* [INFORMATION SHOWN]
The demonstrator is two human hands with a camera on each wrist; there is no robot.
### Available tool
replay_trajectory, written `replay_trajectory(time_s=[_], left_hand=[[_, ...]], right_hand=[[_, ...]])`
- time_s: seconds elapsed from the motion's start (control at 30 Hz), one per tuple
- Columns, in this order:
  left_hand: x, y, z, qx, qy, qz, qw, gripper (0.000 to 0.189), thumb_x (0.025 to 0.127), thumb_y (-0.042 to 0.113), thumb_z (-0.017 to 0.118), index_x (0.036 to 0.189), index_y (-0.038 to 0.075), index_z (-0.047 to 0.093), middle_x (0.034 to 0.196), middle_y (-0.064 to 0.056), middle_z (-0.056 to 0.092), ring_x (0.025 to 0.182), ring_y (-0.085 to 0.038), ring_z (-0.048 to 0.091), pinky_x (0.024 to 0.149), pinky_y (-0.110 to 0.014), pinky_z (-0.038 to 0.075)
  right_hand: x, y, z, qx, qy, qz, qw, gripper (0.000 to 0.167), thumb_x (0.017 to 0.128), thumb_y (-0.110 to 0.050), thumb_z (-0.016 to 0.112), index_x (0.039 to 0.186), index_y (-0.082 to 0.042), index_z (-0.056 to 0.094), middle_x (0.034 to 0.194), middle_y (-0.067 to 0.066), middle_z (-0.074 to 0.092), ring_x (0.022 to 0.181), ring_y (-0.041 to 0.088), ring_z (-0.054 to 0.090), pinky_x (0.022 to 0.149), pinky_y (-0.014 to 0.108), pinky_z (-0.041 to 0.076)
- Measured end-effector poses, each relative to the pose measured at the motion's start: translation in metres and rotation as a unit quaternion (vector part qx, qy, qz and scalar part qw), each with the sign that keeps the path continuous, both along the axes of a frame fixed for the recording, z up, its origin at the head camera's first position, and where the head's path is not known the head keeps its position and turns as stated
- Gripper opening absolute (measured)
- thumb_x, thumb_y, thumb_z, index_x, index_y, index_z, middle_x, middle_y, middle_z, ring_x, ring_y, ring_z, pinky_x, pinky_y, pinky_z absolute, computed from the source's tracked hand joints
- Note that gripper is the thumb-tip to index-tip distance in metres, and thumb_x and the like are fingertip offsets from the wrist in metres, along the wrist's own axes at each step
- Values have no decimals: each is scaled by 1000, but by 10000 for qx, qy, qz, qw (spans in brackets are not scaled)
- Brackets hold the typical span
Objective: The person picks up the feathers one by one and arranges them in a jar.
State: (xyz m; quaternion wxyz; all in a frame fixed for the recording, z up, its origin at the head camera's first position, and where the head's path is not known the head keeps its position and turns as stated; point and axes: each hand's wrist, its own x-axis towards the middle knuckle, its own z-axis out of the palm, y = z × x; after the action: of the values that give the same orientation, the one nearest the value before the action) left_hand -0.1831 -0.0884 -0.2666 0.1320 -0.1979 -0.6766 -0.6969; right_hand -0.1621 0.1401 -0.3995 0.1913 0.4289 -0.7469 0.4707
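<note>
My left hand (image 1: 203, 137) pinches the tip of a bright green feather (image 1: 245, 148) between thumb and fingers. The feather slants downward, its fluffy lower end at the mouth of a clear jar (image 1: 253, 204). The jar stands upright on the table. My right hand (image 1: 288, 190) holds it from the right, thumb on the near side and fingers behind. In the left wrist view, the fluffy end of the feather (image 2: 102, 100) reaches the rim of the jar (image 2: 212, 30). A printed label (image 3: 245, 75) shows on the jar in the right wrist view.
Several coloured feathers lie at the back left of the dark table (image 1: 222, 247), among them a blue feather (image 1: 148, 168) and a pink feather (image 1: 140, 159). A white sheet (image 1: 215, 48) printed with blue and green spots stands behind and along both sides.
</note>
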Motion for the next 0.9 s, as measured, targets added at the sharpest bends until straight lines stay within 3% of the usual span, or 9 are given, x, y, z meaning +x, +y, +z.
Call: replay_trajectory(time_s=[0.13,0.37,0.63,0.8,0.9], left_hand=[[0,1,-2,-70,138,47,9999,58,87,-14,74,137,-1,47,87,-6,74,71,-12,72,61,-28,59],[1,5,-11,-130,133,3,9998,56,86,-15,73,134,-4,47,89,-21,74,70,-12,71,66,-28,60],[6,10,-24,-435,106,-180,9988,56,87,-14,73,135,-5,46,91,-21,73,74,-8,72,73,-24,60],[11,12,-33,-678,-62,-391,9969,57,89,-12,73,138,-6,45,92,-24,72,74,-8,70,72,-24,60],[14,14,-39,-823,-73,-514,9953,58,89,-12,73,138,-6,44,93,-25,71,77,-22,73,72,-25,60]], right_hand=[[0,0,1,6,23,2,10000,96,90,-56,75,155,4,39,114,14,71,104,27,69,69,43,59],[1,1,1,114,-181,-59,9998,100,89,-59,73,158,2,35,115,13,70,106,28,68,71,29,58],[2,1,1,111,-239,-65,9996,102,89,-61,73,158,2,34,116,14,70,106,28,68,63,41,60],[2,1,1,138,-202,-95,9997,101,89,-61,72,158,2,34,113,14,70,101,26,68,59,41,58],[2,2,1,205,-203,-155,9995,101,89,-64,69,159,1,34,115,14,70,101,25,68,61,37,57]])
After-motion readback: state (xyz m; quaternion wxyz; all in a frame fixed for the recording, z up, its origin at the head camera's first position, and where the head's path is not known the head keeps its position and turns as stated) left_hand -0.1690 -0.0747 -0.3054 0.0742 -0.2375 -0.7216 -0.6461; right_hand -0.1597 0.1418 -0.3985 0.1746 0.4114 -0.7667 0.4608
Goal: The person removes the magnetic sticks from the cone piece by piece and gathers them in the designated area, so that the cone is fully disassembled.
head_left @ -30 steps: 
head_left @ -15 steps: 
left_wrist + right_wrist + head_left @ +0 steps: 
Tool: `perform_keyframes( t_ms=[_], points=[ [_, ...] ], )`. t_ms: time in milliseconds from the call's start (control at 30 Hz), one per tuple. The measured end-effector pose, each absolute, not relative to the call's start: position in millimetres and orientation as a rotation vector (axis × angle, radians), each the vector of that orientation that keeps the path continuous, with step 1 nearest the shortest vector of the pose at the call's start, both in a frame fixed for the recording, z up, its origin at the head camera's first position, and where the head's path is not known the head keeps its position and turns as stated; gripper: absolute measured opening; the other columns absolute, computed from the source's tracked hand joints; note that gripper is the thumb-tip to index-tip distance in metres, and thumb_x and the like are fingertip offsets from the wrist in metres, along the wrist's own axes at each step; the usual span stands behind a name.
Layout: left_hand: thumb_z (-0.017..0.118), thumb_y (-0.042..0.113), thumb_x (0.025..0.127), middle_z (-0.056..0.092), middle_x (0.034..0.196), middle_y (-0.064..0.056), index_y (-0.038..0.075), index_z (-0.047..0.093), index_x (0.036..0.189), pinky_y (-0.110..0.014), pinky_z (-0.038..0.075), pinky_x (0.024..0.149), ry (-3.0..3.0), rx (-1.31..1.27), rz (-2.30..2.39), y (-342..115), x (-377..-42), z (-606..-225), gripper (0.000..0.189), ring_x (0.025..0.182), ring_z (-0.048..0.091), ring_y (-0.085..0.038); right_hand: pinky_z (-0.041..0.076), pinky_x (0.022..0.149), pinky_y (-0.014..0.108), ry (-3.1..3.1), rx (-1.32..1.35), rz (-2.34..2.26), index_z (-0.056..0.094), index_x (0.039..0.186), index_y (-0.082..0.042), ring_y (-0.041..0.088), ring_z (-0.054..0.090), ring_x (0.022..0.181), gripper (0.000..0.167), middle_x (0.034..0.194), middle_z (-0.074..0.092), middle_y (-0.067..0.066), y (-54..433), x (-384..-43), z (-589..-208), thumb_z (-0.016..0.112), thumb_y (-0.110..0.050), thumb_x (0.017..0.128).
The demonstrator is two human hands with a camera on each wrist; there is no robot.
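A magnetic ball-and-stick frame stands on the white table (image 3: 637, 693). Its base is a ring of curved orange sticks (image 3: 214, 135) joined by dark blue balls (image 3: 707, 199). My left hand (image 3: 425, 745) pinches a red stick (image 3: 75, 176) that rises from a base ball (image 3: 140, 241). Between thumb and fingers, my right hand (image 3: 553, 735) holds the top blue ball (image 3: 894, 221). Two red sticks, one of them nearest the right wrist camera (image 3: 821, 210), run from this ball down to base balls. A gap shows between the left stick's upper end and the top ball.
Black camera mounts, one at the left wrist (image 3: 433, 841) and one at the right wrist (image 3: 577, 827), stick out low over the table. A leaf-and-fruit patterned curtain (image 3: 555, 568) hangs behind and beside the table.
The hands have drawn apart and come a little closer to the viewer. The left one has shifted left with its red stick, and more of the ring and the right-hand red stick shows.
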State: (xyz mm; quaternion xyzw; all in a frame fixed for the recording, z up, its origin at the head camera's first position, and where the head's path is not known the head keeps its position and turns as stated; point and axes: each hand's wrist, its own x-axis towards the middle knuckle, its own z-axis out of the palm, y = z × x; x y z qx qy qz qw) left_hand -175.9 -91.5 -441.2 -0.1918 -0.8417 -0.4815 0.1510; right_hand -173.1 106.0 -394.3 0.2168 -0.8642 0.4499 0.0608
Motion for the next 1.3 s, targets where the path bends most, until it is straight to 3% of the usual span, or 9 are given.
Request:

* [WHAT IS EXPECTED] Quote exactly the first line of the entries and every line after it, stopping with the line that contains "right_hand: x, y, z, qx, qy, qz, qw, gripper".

* [REPLY TO THE EXERCISE]
The demonstrator is two human hands with a camera on each wrist; there is no robot.
### Available tool
replay_trajectory, written `replay_trajectory(time_s=[_], left_hand=[[_, ...]], right_hand=[[_, ...]])`
- time_s: seconds elapsed from the motion's start (control at 30 Hz), one per tuple
- Columns, in this order:
  left_hand: x, y, z, qx, qy, qz, qw, gripper (0.000 to 0.189), thumb_x (0.025 to 0.127), thumb_y (-0.042 to 0.113), thumb_z (-0.017 to 0.118), index_x (0.036 to 0.189), index_y (-0.038 to 0.075), index_z (-0.047 to 0.093), middle_x (0.034 to 0.196), middle_y (-0.064 to 0.056), middle_z (-0.056 to 0.092), ring_x (0.025 to 0.182), ring_y (-0.085 to 0.038), ring_z (-0.048 to 0.091), pinky_x (0.024 to 0.149), pinky_y (-0.110 to 0.014), pinky_z (-0.038 to 0.075)
  right_hand: x, y, z, qx, qy, qz, qw, gripper (0.000 to 0.167), thumb_x (0.017 to 0.128), thumb_y (-0.110 to 0.050), thumb_z (-0.016 to 0.112), index_x (0.039 to 0.186), index_y (-0.082 to 0.042), index_z (-0.056 to 0.094), middle_x (0.034 to 0.194), middle_y (-0.067 to 0.066), middle_z (-0.074 to 0.092), ring_x (0.022 to 0.181), ring_y (-0.041 to 0.088), ring_z (-0.054 to 0.090), pinky_x (0.022 to 0.149), pinky_y (-0.014 to 0.108), pinky_z (-0.041 to 0.076)

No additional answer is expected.